En una decisión que desnuda la crítica situación de los comedores escolares en el norte argentino, Marcelo Alvarenga, director de la E.E.P. N° 988, ubicada en el Paraje Pozo del Bayo, en la localidad de El Espinillo, presentó su renuncia de manera indeclinable. El docente, oriundo de Quitilipi, lanzó una dura advertencia sobre el sistema educativo: «No quiero ser cómplice de un mecanismo que te obliga a mentir».



La denuncia de Alvarenga apunta al corazón de la gestión administrativa del Ministerio de Educación provincial. Según el ahora exdirectivo, las autoridades exigen la confección de «menúes inexistentes» para dar curso a las rendiciones de fondos. De no «dibujar» estos números, los informes son rechazados sistemáticamente, dejando a la institución en un limbo legal y financiero.


La matemática del hambre


El detonante de la salida de Alvarenga fue la imposibilidad de sostener el servicio alimentario con las partidas actuales. Según detalló, el presupuesto asignado es de apenas 800 pesos diarios por alumno, una cifra que debe cubrir tanto el refrigerio como el almuerzo en una de las zonas más vulnerables de la provincia.


«Para Recursos Humanos, una taza de mate cocido con leche y un pan cuesta 230 pesos. Un plato de estofado con fideos, pan y una fruta cuesta 570 pesos. Es evidente que esos valores no existen en la realidad», sentenció el docente. La situación se agrava por un vacío presupuestario insólito: la falta de fondos para productos de higiene.

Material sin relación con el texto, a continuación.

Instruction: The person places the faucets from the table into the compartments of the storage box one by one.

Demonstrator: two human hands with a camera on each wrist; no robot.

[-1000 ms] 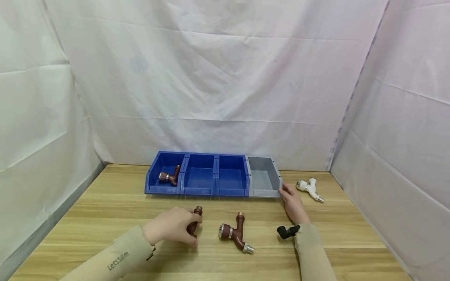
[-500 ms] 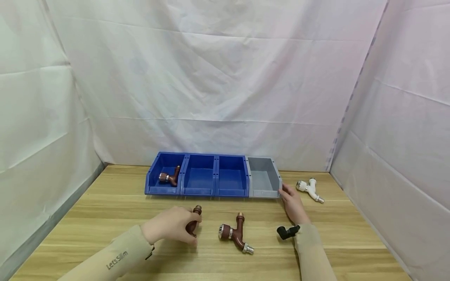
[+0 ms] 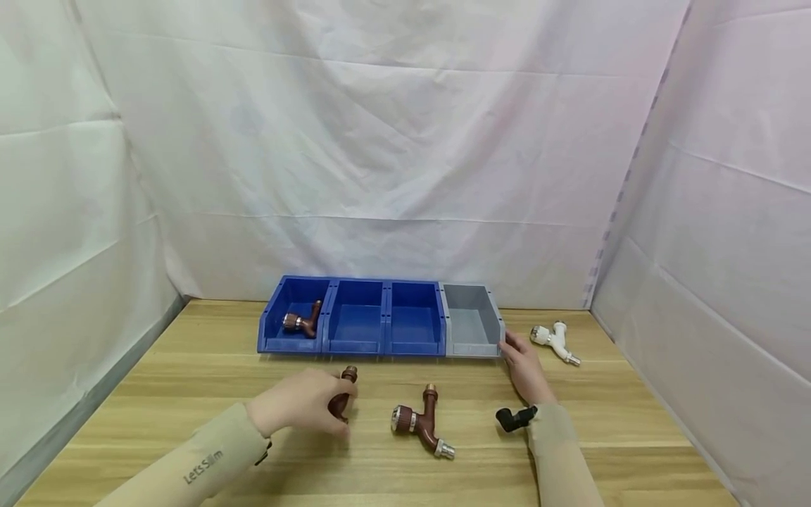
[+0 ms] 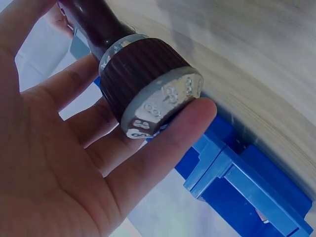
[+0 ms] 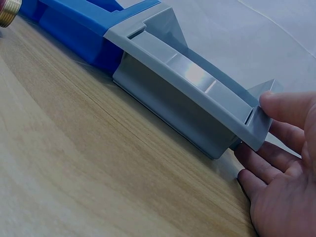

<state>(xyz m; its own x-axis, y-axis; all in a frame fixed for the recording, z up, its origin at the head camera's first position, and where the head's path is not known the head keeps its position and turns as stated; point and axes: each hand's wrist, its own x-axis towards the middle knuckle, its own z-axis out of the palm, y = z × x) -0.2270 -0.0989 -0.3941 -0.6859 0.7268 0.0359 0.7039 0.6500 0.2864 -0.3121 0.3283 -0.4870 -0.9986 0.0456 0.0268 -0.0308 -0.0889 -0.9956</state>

«¿Pretenden que usemos las ollas, las pavas y las tazas sin higienizar? ¿Tampoco pensaron que hay que limpiar los baños y los salones?», cuestionó con indignación.


Ajuste y dignidad


La renuncia de Alvarenga no solo expone el desfinanciamiento de los comedores, sino también el desgaste del sector docente frente al ajuste salarial. El directivo recordó que ya ha sufrido el recorte de ítems básicos como el incentivo docente, la conectividad y la cláusula gatillo, pero marcó un límite ético infranqueable.


«Pude permitir que me metan la mano en el bolsillo quitándome mis derechos, pero no voy a tolerar que jueguen con la necesidad de los niños«, afirmó.



El caso de la Escuela 988 de Pozo del Bayo pone el foco sobre la realidad del Impenetrable Chaqueño, donde la escuela suele ser el único lugar donde los niños reciben una comida caliente. La salida del director por «tranquilidad mental» y principios éticos dispara las alarmas sobre cuántos otros directivos se encuentran bajo la misma presión de «maquillar» las estadísticas para sostener un sistema que, en los hechos, parece haber abandonado a los más chicos.